Gather all lines in the data that hold the string "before".

** Opening THE RECORDS block **

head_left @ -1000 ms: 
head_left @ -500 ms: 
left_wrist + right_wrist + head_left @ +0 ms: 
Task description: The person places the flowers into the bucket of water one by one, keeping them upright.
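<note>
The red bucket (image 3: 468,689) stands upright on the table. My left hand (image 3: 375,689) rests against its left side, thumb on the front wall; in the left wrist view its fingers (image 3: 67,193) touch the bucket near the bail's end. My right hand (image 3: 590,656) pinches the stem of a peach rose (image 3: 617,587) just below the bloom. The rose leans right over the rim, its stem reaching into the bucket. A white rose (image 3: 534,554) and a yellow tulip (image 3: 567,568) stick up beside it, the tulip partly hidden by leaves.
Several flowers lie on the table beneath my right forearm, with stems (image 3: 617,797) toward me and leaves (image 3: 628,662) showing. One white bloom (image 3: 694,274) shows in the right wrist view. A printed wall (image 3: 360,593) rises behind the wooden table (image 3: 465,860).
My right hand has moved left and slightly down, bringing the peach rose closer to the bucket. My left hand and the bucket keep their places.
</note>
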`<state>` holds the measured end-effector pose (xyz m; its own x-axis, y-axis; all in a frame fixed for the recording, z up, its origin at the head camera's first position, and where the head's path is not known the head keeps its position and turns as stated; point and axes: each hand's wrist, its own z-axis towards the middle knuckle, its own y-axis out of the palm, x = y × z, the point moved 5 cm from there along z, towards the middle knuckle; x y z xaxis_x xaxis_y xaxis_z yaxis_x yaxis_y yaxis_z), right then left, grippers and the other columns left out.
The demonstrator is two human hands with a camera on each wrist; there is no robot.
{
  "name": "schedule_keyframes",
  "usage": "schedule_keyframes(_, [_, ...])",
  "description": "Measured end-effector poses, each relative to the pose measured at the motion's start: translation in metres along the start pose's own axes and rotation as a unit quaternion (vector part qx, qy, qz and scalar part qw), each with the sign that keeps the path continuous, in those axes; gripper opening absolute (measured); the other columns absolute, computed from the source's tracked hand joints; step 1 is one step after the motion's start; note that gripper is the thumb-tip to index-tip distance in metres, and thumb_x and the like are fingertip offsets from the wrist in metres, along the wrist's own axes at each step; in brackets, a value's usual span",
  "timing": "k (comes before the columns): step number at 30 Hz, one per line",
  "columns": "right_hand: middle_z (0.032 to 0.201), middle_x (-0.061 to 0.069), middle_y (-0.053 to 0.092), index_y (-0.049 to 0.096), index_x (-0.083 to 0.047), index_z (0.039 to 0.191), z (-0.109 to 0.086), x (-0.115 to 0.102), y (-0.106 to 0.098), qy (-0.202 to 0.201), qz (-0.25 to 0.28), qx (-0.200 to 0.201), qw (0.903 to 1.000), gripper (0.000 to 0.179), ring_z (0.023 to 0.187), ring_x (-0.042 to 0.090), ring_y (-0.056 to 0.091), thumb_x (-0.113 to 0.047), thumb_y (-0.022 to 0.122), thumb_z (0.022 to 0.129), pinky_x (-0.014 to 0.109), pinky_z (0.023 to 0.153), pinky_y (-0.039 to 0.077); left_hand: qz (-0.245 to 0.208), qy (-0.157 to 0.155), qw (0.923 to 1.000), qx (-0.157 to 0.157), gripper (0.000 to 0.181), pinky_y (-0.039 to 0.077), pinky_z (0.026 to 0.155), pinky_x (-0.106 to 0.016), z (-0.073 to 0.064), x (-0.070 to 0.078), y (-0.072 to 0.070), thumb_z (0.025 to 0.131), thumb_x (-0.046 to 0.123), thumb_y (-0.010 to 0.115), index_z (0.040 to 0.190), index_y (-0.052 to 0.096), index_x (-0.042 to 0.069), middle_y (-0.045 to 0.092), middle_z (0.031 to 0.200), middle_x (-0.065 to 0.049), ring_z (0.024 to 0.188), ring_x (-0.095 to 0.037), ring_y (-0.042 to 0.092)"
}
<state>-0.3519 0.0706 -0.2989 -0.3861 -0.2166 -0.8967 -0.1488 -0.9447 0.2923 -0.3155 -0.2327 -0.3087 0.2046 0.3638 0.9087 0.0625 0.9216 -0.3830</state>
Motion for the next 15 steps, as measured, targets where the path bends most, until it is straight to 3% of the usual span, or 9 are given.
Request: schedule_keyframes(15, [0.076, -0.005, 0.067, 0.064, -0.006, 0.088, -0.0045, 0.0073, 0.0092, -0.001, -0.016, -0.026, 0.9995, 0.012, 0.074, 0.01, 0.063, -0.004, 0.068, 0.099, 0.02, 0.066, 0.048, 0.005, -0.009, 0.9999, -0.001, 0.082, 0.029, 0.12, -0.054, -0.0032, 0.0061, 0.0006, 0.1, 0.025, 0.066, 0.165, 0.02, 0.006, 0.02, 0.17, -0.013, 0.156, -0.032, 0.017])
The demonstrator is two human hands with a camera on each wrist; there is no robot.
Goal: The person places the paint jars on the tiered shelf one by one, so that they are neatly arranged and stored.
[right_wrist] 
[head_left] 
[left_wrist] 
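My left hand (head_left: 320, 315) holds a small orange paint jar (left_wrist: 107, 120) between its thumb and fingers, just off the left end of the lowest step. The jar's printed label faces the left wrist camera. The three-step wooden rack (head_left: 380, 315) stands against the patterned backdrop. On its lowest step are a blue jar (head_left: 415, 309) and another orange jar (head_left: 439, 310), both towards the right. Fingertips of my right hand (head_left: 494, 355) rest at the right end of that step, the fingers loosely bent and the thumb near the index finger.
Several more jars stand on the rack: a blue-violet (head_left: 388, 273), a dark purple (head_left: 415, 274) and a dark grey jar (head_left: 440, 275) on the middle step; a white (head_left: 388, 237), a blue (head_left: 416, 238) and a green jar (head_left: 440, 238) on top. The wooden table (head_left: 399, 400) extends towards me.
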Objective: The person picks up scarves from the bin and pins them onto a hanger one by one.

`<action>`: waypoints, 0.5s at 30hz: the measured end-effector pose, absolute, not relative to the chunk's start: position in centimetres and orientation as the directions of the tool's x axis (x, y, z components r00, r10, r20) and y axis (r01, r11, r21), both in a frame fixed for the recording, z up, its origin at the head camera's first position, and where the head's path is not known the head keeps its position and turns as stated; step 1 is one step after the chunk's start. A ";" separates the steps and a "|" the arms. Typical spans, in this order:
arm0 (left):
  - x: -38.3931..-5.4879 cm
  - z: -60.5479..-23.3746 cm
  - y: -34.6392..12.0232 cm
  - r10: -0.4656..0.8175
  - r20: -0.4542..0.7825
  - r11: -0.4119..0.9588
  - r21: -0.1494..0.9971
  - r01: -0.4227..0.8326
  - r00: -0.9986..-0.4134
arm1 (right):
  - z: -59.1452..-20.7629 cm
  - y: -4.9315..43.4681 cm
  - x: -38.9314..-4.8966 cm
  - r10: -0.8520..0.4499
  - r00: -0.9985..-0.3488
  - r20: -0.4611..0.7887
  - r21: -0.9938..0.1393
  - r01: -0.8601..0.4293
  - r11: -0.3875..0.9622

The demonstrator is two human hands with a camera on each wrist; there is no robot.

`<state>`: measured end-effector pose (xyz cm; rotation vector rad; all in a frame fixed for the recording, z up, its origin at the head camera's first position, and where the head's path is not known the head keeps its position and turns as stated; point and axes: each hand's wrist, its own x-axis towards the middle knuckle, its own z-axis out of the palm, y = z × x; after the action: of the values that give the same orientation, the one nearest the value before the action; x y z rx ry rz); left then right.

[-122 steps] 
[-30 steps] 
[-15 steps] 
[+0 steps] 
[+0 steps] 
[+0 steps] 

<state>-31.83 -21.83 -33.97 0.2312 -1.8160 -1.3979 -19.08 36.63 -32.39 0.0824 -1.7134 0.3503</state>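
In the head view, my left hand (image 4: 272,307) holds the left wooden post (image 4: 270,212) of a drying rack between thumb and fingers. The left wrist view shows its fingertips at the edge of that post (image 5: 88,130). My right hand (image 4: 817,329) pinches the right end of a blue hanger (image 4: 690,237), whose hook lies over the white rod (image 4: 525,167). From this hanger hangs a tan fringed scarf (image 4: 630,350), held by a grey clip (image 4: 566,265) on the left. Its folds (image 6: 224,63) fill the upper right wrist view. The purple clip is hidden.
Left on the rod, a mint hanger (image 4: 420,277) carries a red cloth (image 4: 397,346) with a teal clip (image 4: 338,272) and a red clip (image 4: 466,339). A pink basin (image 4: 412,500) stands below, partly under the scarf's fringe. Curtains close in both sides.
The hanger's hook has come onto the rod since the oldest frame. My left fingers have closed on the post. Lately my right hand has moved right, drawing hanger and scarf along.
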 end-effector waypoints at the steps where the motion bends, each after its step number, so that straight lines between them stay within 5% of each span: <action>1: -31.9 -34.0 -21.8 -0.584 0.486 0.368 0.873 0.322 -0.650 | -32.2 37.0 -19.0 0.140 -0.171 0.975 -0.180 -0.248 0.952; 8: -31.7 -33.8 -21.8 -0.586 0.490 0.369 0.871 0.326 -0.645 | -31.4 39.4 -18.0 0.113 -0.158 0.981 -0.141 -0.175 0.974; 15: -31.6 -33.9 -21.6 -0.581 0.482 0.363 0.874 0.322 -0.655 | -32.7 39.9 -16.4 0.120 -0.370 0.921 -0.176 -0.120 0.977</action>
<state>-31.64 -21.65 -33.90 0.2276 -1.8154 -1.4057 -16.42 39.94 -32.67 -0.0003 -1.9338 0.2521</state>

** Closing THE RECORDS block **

EXERCISE RESULT:
  "timing": "k (comes before the columns): step number at 30 Hz, one per line",
`<state>`: measured end-effector pose (xyz cm; rotation vector rad; all in a frame fixed for the recording, z up, its origin at the head camera's first position, and where the head's path is not known the head keeps its position and turns as stated; point and axes: each hand's wrist, its own x-axis towards the middle knuckle, its own z-axis out of the palm, y = z × x; after the action: of the values that give the same orientation, the one nearest the value before the action; x y z rx ry rz); left then right.

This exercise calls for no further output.